* **Data**
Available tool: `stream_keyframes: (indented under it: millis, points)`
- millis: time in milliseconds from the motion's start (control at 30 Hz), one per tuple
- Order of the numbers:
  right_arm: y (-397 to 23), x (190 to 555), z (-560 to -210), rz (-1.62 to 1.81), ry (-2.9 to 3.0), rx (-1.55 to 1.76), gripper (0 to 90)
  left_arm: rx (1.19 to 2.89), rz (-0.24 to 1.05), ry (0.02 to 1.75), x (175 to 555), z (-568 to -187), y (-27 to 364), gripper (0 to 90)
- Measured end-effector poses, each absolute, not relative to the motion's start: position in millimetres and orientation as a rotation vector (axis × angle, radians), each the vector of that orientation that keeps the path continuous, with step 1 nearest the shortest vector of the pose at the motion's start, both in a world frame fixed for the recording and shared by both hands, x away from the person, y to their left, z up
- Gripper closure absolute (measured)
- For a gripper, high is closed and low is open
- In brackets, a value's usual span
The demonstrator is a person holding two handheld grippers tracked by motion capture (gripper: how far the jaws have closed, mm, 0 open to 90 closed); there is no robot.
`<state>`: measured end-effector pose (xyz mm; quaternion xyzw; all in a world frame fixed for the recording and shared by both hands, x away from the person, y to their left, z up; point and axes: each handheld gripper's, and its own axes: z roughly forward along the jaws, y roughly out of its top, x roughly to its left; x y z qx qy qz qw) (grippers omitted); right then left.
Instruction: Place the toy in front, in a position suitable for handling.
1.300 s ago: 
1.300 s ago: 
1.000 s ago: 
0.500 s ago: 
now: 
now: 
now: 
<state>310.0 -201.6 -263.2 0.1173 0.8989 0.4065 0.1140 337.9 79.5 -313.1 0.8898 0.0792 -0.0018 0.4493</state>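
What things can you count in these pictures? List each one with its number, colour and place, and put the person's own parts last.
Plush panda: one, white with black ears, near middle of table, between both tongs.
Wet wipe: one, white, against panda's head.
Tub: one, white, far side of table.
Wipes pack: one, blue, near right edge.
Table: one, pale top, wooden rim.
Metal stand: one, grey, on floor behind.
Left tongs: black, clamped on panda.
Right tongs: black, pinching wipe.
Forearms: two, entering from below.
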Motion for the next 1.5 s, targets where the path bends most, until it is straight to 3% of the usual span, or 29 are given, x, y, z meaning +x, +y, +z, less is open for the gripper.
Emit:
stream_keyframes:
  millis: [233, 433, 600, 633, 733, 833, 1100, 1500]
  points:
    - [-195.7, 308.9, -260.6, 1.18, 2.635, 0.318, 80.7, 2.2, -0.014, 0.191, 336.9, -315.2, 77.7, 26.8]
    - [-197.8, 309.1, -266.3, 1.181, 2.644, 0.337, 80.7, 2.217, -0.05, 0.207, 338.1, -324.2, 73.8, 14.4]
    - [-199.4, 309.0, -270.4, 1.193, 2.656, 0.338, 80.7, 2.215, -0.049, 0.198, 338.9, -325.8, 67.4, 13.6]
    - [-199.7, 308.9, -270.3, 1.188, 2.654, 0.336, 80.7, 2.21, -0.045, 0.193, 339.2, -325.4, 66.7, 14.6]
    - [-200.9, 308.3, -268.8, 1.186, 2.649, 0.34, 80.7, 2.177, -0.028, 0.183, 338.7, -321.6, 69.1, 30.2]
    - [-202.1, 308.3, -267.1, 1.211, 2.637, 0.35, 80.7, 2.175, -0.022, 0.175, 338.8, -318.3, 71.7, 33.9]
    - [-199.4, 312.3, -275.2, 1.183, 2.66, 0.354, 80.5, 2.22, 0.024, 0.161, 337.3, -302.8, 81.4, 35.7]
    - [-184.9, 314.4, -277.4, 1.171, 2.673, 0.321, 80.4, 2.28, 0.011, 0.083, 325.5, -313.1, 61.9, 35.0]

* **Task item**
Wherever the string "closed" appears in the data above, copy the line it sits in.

* **Solution for this exercise**
- For a gripper, high is closed and low is open
The demonstrator is a person holding two handheld grippers tracked by motion capture (gripper: how far the jaws have closed, mm, 0 open to 90 closed); there is no robot.

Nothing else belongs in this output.